Si sa, i tempi della scienza sono molto più lenti di quelli della malattia. Nel frattempo in Abruzzo il terremoto ha distrutto buona parte del lavoro del gruppo di Silvia: con la mancata elettricità si sono persi dati al computer, reagenti, campioni biologici. Ma nonostante la mancanza di supporto dalle istituzioni, il team si è faticosamente rimesso in piedi. E alla fine di luglio sono arrivati i soldi di Telethon per provare a sperimentare la cura a base di zafferano per la sindrome di Stargardt, la forma più comune di degenerazione maculare ereditaria, che colpisce una persona su 10.000. Si manifesta a partire dall’adolescenza e porta alla diminuzione progressiva della vista nella porzione centrale del campo visivo, fino ad arrivare alla cecità. Attualmente non esiste una terapia risolutiva, per quanto al Tigem di Napoli i ricercatori stiano lavorando da anni alla terapia genica, che sul modello animale ha già dato risultati molto positivi.
La Commissione scientifica di Telethon ha riconosciuto le potenzialità della terapia con zafferano, soprattutto guardando al futuro: se si rivelerà efficace potrà migliorare notevolmente la qualità di vita di molte persone e – più avanti – potenziare l’effetto della terapia genica.
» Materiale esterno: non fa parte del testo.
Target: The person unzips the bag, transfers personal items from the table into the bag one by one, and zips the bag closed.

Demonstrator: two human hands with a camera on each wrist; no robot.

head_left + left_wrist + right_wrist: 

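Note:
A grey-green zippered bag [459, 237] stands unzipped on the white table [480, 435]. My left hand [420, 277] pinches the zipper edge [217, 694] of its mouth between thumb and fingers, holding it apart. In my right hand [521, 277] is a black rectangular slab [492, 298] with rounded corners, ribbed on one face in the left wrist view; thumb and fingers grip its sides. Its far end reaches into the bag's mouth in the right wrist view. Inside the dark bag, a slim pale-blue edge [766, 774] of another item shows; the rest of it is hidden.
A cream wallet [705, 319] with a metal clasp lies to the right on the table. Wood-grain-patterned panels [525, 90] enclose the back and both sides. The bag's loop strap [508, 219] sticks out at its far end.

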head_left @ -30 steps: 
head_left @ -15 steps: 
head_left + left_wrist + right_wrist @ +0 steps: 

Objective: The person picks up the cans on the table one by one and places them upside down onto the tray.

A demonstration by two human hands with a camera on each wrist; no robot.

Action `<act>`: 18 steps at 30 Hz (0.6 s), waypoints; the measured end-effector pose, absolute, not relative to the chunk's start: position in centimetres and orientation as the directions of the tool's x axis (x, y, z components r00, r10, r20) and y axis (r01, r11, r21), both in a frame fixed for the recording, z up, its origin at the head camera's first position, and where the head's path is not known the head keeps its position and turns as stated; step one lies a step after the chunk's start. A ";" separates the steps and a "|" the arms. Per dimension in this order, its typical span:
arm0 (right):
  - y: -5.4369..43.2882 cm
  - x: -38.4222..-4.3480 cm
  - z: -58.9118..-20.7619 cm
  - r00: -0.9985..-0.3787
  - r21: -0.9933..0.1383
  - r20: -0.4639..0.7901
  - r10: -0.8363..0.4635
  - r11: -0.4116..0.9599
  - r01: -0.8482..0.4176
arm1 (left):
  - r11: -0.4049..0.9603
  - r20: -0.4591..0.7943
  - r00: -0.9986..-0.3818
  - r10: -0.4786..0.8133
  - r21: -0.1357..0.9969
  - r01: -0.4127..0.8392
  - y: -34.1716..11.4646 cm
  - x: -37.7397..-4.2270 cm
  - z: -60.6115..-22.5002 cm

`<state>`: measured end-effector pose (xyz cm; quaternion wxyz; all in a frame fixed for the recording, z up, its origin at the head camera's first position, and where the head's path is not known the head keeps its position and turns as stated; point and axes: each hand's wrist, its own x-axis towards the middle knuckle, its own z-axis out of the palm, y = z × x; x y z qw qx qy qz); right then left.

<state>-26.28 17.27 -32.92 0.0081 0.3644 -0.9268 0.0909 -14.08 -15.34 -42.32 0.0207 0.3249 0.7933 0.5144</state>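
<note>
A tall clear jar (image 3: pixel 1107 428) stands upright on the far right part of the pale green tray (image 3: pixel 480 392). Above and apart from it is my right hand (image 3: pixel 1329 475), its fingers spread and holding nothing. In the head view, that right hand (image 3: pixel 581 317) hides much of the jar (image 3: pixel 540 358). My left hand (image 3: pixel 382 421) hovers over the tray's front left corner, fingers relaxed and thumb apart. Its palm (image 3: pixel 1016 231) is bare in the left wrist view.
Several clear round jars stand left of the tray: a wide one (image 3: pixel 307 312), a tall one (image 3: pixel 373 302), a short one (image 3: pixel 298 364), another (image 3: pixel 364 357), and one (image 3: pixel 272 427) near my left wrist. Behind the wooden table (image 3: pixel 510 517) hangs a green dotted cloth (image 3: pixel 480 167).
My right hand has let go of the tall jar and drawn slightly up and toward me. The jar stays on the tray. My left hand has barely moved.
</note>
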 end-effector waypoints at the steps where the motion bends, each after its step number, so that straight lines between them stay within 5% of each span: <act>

Benedetto, il titolare del finanziamento Telethon, è molto soddisfatto “perché ricevere fondi da Telethon significa di fatto avere un riconoscimento sulla qualità del proprio lavoro e sulla solidità delle proprie ipotesi”.
Benedetto e Silvia sono quindi pronti per mettersi al lavoro: lui per testare l’effetto dello zafferano su un primo gruppo di pazienti affetti da sindrome di Stargardt, lei per andare a fondo dei meccanismi con cui questa sostanza protegge la retina, ma anche per capire se l’eventuale effetto può dipendere dal profilo genetico dei pazienti.